Ademais, dois outros vetos, que liberavam R$ 89,1 milhões para cuidados hospitalares e atenção primária à saúde, foram questionados. O governo argumentou que as programações vetadas eram geralmente destinadas a acomodar emendas parlamentares com fins específicos, mas os consultores refutaram essa justificativa, enfatizando que as dotações com o identificador RP 2 não podem ser indicadas para a execução orçamentária pelos parlamentares, o que desqualifica o argumento do Palácio do Planalto.
Outra questão levantada na nota técnica diz respeito aos recursos previstos para a construção da Escola de Sargentos do Exército em Recife, onde um veto de R$ 100 mil também foi considerado inadequado pelos consultores.

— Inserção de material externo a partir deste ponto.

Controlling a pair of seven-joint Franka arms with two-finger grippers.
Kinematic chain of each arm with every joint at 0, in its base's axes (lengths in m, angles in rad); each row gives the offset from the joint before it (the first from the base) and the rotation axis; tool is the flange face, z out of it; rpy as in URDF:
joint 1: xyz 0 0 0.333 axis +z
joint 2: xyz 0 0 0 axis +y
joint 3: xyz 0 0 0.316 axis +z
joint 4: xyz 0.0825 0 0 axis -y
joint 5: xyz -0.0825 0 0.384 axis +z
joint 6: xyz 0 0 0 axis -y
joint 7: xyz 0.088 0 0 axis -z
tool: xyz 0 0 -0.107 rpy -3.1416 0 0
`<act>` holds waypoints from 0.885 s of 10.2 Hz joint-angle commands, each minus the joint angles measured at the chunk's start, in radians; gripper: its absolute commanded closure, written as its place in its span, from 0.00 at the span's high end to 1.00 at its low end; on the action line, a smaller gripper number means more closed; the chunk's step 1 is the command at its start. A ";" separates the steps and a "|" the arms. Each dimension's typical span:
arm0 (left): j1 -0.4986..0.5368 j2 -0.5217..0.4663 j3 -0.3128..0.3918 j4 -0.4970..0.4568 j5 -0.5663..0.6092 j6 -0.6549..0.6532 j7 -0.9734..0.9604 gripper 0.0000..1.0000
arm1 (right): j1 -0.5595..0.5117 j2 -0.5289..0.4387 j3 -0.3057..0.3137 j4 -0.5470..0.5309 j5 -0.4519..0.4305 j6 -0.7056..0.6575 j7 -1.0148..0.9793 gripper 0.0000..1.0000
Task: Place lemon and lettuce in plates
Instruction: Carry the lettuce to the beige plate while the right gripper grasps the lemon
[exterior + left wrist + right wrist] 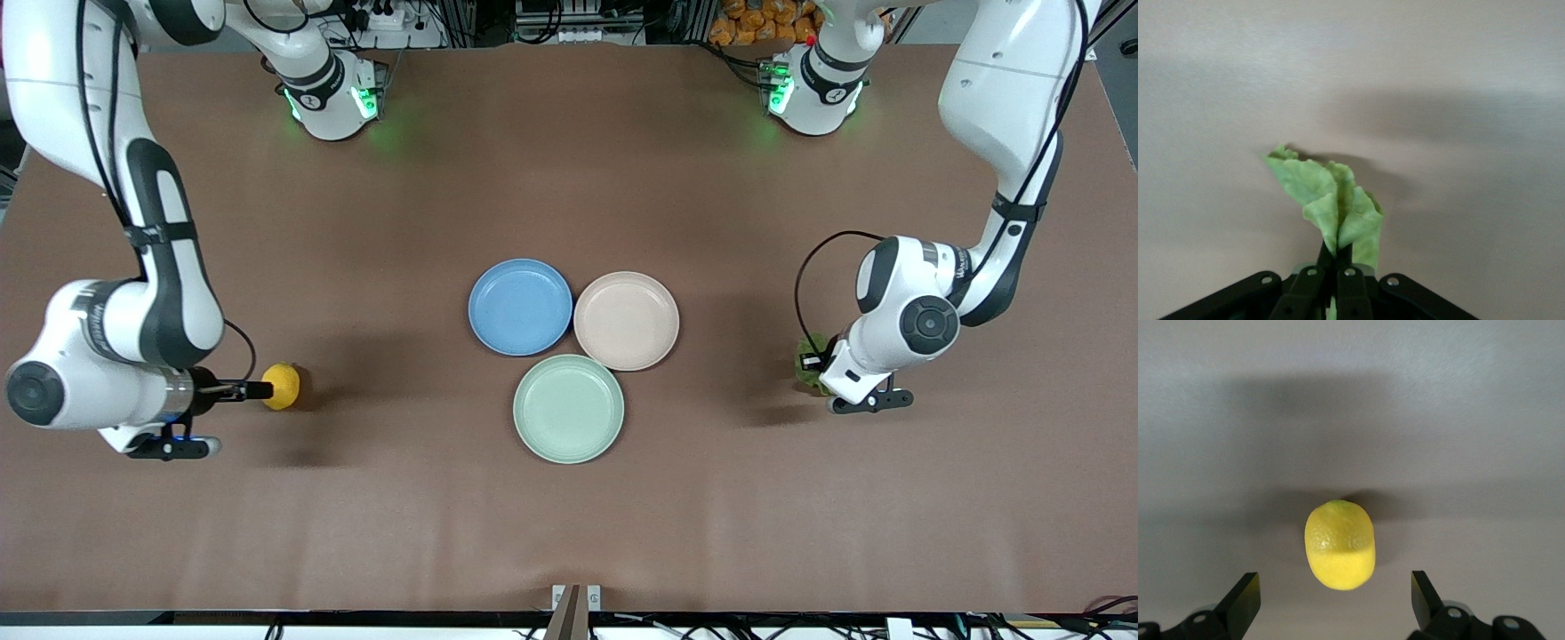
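Currently the left gripper (1331, 267), toward the left arm's end of the table, pinches the lettuce (1331, 200) closed for carrying to the plates (520, 307). The right gripper (1336, 600) stands spread wide around the lemon (1339, 545), ungrasped, ready to close.

A high front camera faces both robots across the brown desk (569, 533), their bases along the top of its frame, taking in the whole surface with three plates at the centre. The left wrist camera sits close over the left gripper (1335, 257), looking out past its fingers (1350, 283) at the lettuce (1331, 200) pinched between them and the bare desk (1458, 80). The right wrist camera looks out between spread fingers (1245, 600) of the right gripper (1335, 597) at the lemon (1339, 544), lying just ahead of them. Front view shares both: lemon (282, 386), lettuce (807, 366).
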 commanded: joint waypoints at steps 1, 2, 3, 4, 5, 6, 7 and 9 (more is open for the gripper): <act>0.005 -0.025 -0.075 0.093 -0.054 -0.146 -0.102 0.00 | 0.008 0.026 -0.002 -0.009 0.013 0.002 0.035 1.00; 0.000 -0.027 -0.107 0.121 -0.054 -0.172 -0.177 0.00 | 0.009 0.042 -0.002 -0.012 0.013 0.009 0.047 1.00; -0.003 -0.025 -0.147 0.142 -0.054 -0.181 -0.250 0.00 | 0.008 0.056 -0.002 -0.012 0.013 0.019 0.047 1.00; -0.004 -0.024 -0.199 0.148 -0.051 -0.181 -0.338 0.00 | 0.008 0.071 -0.002 -0.012 0.013 0.022 0.047 1.00; -0.021 -0.021 -0.236 0.168 -0.036 -0.180 -0.430 0.00 | 0.009 0.085 -0.002 -0.012 0.012 0.045 0.047 1.00; -0.053 -0.015 -0.237 0.191 -0.039 -0.181 -0.466 0.00 | 0.008 0.097 -0.002 -0.012 0.012 0.051 0.046 1.00; -0.063 -0.001 -0.237 0.198 -0.046 -0.181 -0.495 0.00 | 0.008 0.105 -0.002 -0.015 0.013 0.052 0.047 1.00; -0.098 0.018 -0.237 0.222 -0.051 -0.181 -0.547 0.00 | 0.008 0.111 -0.002 -0.037 0.013 0.080 0.046 0.66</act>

Entretanto, a análise não ignorou os demais 18 pontos vetados pelos quais os argumentos do Executivo foram considerados válidos. A justificativa do governo estabelece que essas mudanças contrariam a Lei Complementar 210 de 2024, que exige que emendas ao Orçamento observem critérios específicos, como a não identificação de destinatários e a relevância nacional. As emendas vetadas incluíam, por exemplo, investimentos em saúde para estados específicos e obras rodoviárias definidas, além de recursos alocados a universidades em regiões exatas.
Com essa revisão técnica, espera-se que o Congresso tenha informações mais claras e embasadas para conduzir suas deliberações frente aos vetos presidenciais, um processo fundamental para o equilíbrio entre os poderes e para a governança das políticas públicas no Brasil.